Friday, 24 August 2012

A Better Alignment

The standard hissy fits that Ban Ki-moon is to attend the Tehran Conference of the Non-Aligned Movement, which encompasses 120 of the 188 member-states of the United Nations. "Appeasement of Iran", blah blah blah. You cannot appease yourself. Iran is a member of the UN, as is each of the other 119.

It is important to be reminded that the Non-Aligned Movement still exists, and that the Secretary-General of the UN rightly regards it as more important than America, never mind Israel. The NAM celebrated its fiftieth anniversary last September in Belgrade. Very much Tito's baby, it gave Yugoslavia an enormous global reach, to the extent that Tito's funeral in 1980 was at the time the largest ever gathering of world leaders. In good ways and in bad, the NAM was very much an extension of the Yugoslav project.

But it should never have fallen to Tito to play that role. The Commonwealth centred on Britain's post-War and largely pre-War social democracy, the Francophonie centred on a France organised economically along the lines preferred from de Gaulle to Mitterrand and now again under Hollande, the vision of Italian Christian Democrats that their country would implement Catholic Social Teaching by emulating the Attlee Government domestically but be a beacon for peace between East and West outside both NATO and the Soviet Bloc, the same vision for a United Germany on the part of Jakob Kaiser, the Netherlands of the Rooms-Rood Coalitions and then of Coalitions led by the Catholic People's Party (in, take note, a country with a Protestant monarchy and, at that time, a Protestant Established Church), the Portugal of Lusotropicalism and of the Estado Novo that successfully held the line both against the Communists and against the National Syndicalists: those ought to have been at the core of the Non-Aligned Movement as Western Europe steered a path between the USA and the USSR while the British, French, Dutch and Portuguese Empires were becoming something else. Even as it is, it includes numerous Commonwealth countries, among them over half of the Queen's Realms.

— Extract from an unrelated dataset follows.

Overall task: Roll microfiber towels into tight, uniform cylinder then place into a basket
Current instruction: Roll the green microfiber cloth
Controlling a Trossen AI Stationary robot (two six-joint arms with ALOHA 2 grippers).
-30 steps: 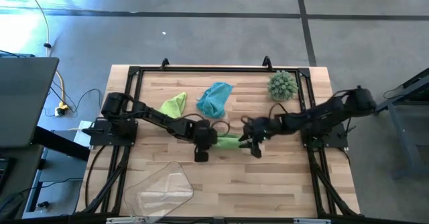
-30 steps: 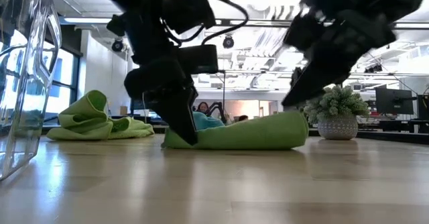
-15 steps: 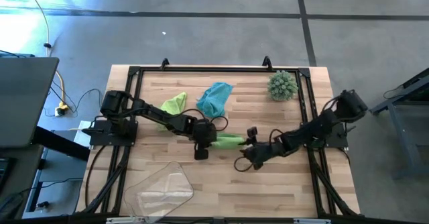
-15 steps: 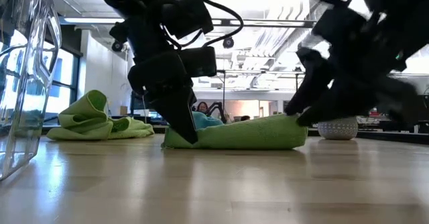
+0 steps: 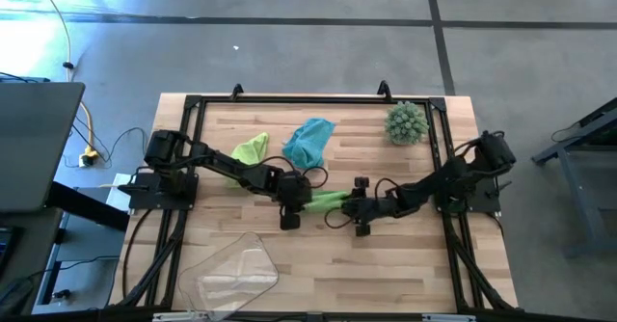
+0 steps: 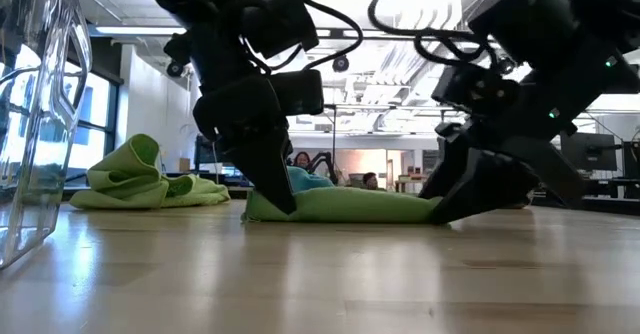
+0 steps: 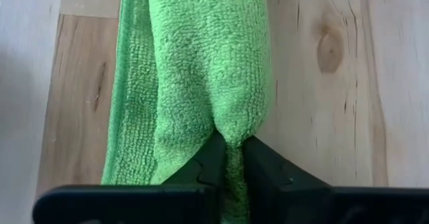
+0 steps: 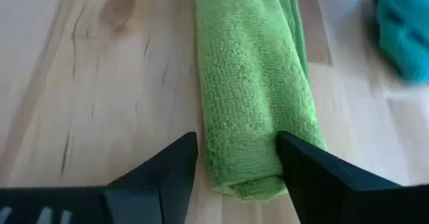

There would and could have been no Indonesian occupation of East Timor, to cite only one among almost endless examples of the wrongs that would have been avoided. Consider a Libya or a Somalia which had grown into full membership of this family under the tutelage of an Italy like that. When Salazar, still The Greatest Portuguese according to that country's television viewers,  had given way, then he would have done so naturally, peacefully, and not to Maoists, still less to Maoists who went on to become rabidly neoliberal and neoconservative Presidents of the European Commission. No serious person would question the unity of Canada, or of the United Kingdom. There would be no threat to the unity of French-speaking, Dutch-speaking, Social Catholic, Anglophile Belgium. Nor to a Yugoslavia still multiethnic, still left-wing but not least because Social Catholic, and still Anglophile, yet very different from the one that all too many people experienced.